XXXII - Os convivas de Mr. Richard Na mesma manhã em que se realizaram os acontecimentos narrados nos últimos capítulos, Mr. Whitestone, depois de muito lidar no jardim e na estufa, transplantando, mondando, alporcando, semeando, regando as várias plantas da sua colecção, com não pequeno detrimento de muitas, recolhera-se enfim ao gabinete, e por curiosidade abrira o volume da Vida e Opiniões de Tristram Shandy, mina inesgotável de prazer e de instrução para o bem-disposto gentleman. De cada vez que o lia – e raro era o período de vinte e quatro horas que passava sem o fazer – descobria no livro coisas novas, sérias, jocosas, filosóficas, de profundeza especulativa, de utilidade prática, tudo enfim. Mr. Richard mostrava-se intimamente convencido da opinião expressa por o próprio Sterne, a respeito desta obra singular e de difícil classificação: «O verdadeiro Shandeísmo dilata os pulmões e o coração», diz ele algures, «e, à maneira de todas as afecções que participam desta propriedade, faz com que o sangue e os outros guias vitais do corpo corram livremente em seus canais e que gire livre e desimpedida a roda da vida.»

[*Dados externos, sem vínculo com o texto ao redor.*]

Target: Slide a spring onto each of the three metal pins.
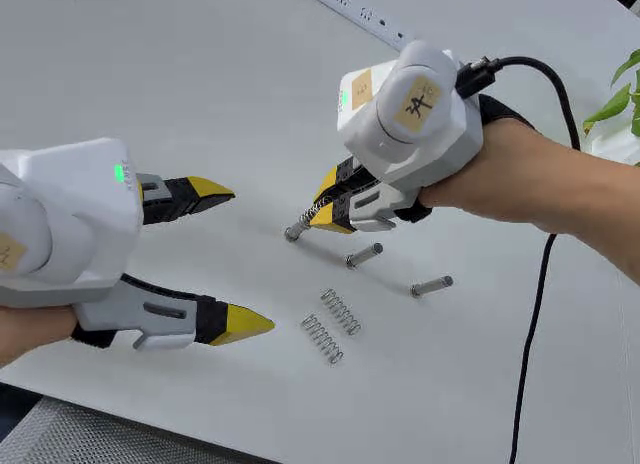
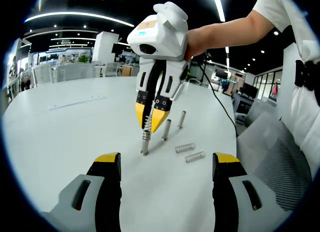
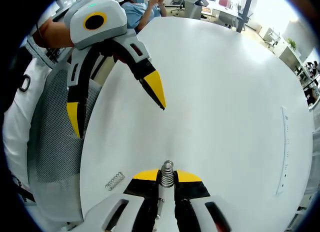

Ora efectivamente meia hora de leitura de uma página humorística de Sterne era em Mr. Richard remédio eficaz contra melancolias e contrariedades na vida.
Abrira Mr. Richard o livro ao acaso e lia agora a página em que se diz como o pai de Tristram, ao saber da morte de um dos filhos, encontrara lenitivo em lhe ser este acontecimento pretexto para considerações filosóficas a respeito da morte. – «Um bem que encadeasse a língua de meu pai», diz Tristram, «e um infortúnio que a soltasse, eram quase iguais para ele, e às vezes era o infortúnio o mais apreciado dos dois.»
Estas palavras deram que pensar a Mr.